Breaking Up Your Day

by Jeff Davidson



While most people know that taking short breaks throughout the day leads to higher productivity, they are unwilling to allow themselves this time. This article spells out the benefits of taking short breaks to collect your thoughts, refocus, and recharge your battery.

As I travel around the country speaking to organizations, I am struck by the number of people in my audiences who seem perpetually overwhelmed. The irony is that though these people could take breaks throughout their days and weeks, they don't. The biggest obstacle to winning back your time is the unwillingness to allow yourself a break.

I spoke to one group of executives and their spouses, and learned from many spouses that their executive husbands or wives simply do not allow themselves to take a break. Paradoxically, every shred of wisdom on the subject I have encountered indicates that executives will be more effective if they pause for an extra minute a couple of times each day. This can be done every morning and afternoon--when returning from the water cooler or rest room, before leaving for lunch, when returning from lunch, and so forth.

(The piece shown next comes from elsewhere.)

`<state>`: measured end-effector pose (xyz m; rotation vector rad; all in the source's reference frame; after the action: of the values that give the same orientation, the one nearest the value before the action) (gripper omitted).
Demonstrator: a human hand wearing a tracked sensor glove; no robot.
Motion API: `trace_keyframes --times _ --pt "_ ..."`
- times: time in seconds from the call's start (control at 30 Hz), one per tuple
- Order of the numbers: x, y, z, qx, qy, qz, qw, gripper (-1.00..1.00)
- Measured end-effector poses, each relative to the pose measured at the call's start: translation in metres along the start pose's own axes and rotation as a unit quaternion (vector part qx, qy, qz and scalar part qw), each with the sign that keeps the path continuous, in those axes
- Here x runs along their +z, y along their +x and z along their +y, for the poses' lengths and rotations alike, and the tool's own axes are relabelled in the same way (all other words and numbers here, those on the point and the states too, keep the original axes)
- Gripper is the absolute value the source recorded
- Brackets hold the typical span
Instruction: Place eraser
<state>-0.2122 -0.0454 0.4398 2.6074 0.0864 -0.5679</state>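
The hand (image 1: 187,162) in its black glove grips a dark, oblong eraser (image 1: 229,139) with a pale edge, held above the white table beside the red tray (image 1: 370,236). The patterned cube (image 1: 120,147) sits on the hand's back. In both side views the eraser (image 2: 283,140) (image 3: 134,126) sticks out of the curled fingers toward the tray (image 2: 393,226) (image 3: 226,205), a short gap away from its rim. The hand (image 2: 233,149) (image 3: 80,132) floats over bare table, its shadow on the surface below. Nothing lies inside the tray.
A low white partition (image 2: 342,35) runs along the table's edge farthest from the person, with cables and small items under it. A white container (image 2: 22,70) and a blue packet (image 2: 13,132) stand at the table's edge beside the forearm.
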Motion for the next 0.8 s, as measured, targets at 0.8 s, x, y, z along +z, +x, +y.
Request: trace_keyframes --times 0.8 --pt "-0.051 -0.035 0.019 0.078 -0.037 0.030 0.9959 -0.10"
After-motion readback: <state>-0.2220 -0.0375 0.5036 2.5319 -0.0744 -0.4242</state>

Seven hours and fifty minutes of work, plus ten one-minute intervals of rest or reflection in a workday, will make you more productive than eight solid hours of work. To insist on proceeding full-speed through the day, without allowing yourself ten minutes to clear your mind, all but guarantees that you will be less effective than those who do.

Most people already perceive this, but do not grant it to themselves; it is one of the several crucial things you can do to begin catching up with today (or at least this week). Many of the other techniques, like this one, are deceptively simple--but don't let that obscure the powerful results they offer.

To Stay Competitive

The Motorola Corporation discovered the hard way that a little instruction here and there didn't educate their employees the way they had hoped, and certainly didn't stick with their employees. Motorola now has their own university with its own staff of 300 instructors and a $60,000,000 annual budget. In addition, they have developed in-house programs and long-term alliances with local colleges.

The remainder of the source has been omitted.